To do » Search the listing below for the word "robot", and copy every line in which it turns up.
== Segment start ==
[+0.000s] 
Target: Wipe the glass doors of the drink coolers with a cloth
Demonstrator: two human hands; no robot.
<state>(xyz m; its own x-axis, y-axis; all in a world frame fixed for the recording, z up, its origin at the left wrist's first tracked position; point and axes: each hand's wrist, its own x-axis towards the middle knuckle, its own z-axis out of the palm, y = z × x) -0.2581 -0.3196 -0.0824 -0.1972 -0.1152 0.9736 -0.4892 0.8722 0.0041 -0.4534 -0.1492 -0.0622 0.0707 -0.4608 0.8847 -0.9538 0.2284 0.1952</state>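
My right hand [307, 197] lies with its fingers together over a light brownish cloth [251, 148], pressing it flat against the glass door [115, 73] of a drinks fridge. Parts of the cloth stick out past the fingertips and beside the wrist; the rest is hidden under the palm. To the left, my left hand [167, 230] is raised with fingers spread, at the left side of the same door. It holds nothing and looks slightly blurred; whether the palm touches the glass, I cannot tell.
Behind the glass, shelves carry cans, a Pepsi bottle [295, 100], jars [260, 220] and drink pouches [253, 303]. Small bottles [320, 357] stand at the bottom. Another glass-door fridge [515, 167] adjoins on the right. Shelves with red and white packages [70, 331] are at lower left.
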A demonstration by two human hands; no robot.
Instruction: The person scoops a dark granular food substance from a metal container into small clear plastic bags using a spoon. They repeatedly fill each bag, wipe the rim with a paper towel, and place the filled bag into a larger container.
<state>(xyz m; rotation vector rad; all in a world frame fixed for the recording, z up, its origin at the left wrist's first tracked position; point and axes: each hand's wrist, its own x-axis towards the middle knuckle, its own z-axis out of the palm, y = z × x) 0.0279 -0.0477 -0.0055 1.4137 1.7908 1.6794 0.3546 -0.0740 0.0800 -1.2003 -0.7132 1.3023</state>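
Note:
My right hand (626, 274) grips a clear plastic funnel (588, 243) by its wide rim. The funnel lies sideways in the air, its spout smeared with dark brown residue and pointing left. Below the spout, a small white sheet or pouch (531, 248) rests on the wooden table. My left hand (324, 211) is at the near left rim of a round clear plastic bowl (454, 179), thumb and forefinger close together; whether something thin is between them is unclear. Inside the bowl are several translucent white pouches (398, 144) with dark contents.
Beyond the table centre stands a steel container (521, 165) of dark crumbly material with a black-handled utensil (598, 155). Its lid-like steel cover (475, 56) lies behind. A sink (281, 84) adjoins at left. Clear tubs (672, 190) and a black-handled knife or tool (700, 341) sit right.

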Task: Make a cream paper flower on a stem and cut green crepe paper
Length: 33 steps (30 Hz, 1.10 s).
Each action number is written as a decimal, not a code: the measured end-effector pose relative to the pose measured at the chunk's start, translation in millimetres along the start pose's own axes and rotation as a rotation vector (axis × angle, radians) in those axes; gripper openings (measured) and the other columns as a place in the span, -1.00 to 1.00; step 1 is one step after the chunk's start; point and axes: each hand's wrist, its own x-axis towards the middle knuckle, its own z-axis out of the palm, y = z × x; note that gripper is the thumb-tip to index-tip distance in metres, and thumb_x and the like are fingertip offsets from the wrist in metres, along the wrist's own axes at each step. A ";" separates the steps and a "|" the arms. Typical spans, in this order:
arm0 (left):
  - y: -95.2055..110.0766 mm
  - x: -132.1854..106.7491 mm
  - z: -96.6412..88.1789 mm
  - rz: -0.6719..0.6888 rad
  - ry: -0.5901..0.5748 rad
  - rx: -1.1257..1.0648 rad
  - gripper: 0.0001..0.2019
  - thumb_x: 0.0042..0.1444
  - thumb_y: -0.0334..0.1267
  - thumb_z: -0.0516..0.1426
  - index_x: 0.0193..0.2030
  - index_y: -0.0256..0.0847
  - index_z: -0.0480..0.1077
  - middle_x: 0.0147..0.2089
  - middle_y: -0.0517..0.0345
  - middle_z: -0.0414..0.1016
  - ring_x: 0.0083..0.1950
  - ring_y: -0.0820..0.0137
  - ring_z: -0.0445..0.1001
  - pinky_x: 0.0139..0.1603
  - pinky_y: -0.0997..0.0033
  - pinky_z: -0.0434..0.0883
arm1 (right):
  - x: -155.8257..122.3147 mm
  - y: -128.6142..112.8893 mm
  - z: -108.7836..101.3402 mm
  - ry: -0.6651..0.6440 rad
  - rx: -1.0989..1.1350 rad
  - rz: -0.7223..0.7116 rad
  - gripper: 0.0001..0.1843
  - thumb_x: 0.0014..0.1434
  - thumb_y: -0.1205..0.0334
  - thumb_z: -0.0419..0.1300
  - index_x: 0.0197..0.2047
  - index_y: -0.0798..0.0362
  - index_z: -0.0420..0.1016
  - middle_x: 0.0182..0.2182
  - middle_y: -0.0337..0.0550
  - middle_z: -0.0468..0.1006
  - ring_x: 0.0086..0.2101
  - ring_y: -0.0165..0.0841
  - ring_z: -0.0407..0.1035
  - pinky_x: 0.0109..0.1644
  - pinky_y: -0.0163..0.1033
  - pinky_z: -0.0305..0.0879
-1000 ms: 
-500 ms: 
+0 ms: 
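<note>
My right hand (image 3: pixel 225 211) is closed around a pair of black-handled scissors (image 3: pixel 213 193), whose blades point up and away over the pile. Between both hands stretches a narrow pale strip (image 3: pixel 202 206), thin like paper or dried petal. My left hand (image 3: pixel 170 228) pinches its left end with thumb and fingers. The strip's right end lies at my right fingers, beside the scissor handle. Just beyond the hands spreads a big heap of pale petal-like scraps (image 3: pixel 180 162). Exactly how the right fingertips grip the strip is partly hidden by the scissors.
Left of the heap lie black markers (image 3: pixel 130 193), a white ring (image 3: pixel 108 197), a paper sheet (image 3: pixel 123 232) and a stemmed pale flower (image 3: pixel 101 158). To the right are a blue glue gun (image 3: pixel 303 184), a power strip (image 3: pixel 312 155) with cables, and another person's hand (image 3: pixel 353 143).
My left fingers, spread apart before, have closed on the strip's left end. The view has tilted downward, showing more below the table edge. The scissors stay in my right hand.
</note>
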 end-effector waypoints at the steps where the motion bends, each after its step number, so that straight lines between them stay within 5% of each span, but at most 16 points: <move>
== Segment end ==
Solution to the problem »
Demonstrator: two human hands; no robot.
A demonstration by two human hands; no robot.

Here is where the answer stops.